Your task >> Pictures in the data below are not part of the copy; transcribe everything else exactly.

Stored data >>
====================

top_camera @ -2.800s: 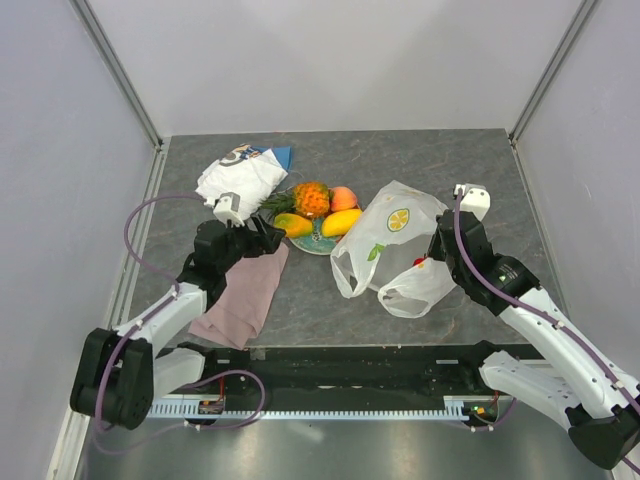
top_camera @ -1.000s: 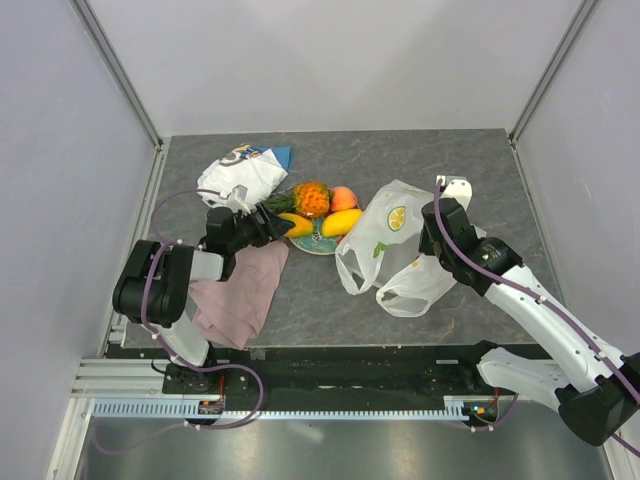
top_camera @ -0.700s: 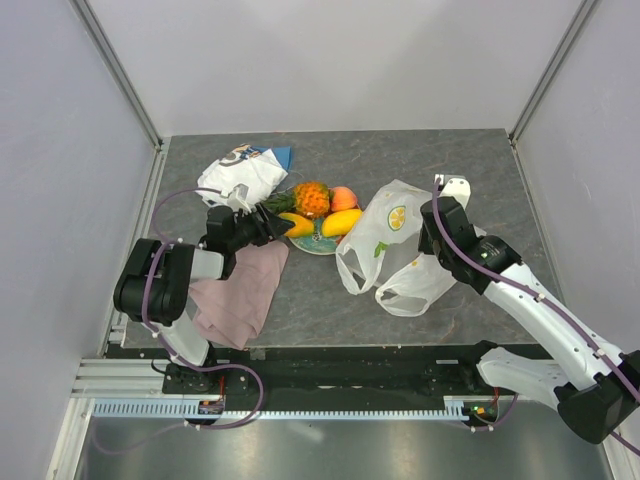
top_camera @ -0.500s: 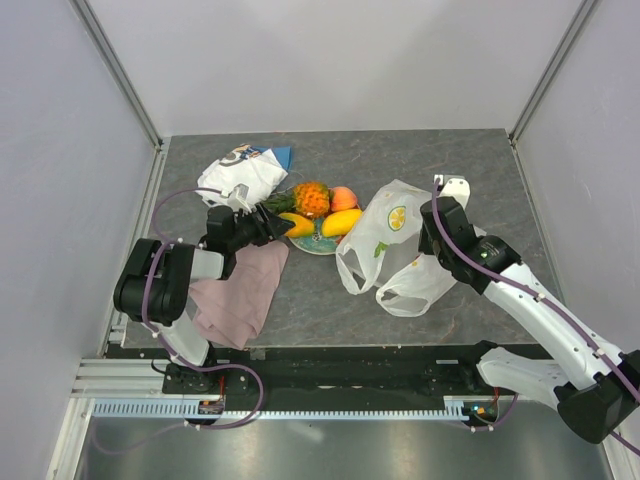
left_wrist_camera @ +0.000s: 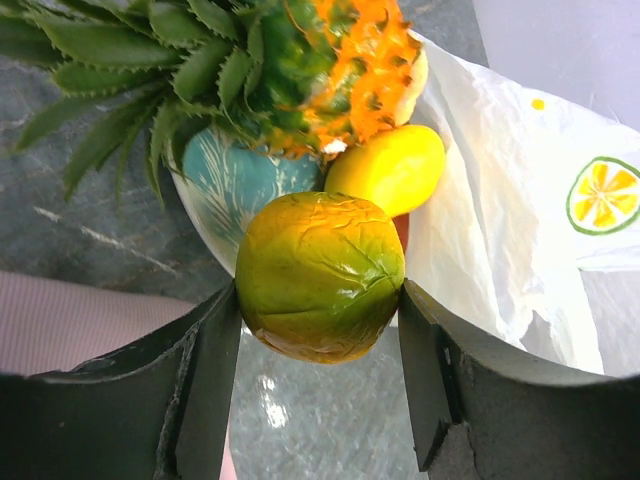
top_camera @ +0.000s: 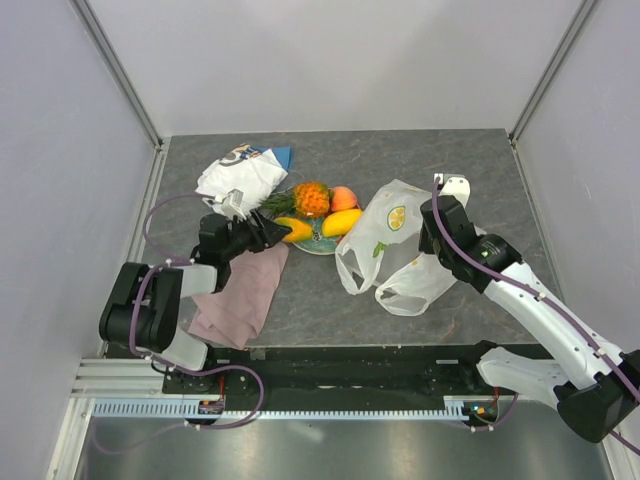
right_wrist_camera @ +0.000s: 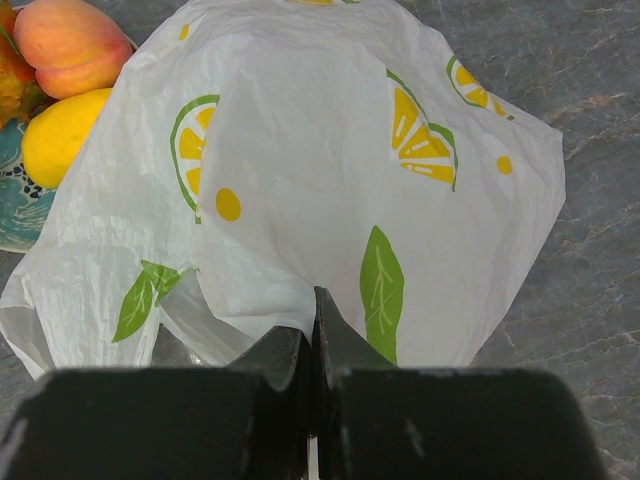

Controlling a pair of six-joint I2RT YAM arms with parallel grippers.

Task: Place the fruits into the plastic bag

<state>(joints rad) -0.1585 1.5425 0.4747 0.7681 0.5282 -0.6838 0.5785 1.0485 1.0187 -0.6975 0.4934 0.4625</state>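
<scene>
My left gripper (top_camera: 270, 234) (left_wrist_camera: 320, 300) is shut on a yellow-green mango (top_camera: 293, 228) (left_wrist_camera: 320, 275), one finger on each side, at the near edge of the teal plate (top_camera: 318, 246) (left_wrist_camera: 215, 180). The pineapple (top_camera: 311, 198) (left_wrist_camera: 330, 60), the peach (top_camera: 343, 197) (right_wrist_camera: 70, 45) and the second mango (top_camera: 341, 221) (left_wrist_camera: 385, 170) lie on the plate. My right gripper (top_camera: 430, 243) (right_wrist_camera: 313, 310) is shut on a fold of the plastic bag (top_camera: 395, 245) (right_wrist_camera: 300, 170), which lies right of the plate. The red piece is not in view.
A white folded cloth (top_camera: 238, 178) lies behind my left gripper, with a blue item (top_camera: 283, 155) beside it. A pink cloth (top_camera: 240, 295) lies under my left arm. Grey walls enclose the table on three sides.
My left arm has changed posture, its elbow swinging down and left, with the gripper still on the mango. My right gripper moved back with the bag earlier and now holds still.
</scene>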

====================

Response below >>
top_camera @ -2.800s: 
top_camera @ -1.000s: 
top_camera @ -0.700s: 
top_camera @ -0.500s: 
left_wrist_camera @ +0.000s: 
top_camera @ +0.000s: 
right_wrist_camera @ +0.000s: 

Controlling a pair of six-joint I2RT YAM arms with parallel grippers.

Task: Place the fruits into the plastic bag

<state>(joints rad) -0.1585 1.5425 0.4747 0.7681 0.5282 -0.6838 0.5785 1.0485 1.0187 -0.6975 0.4934 0.4625</state>
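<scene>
My left gripper (top_camera: 270, 234) (left_wrist_camera: 320, 300) is shut on a yellow-green mango (top_camera: 293, 228) (left_wrist_camera: 320, 275), one finger on each side, at the near edge of the teal plate (top_camera: 318, 246) (left_wrist_camera: 215, 180). The pineapple (top_camera: 311, 198) (left_wrist_camera: 330, 60), the peach (top_camera: 343, 197) (right_wrist_camera: 70, 45) and the second mango (top_camera: 341, 221) (left_wrist_camera: 385, 170) lie on the plate. My right gripper (top_camera: 430, 243) (right_wrist_camera: 313, 310) is shut on a fold of the plastic bag (top_camera: 395, 245) (right_wrist_camera: 300, 170), which lies right of the plate. The red piece is not in view.
A white folded cloth (top_camera: 238, 178) lies behind my left gripper, with a blue item (top_camera: 283, 155) beside it. A pink cloth (top_camera: 240, 295) lies under my left arm. Grey walls enclose the table on three sides.
My left arm has changed posture, its elbow swinging down and left, with the gripper still on the mango. My right gripper moved back with the bag earlier and now holds still.
</scene>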

This answer is complete as it stands.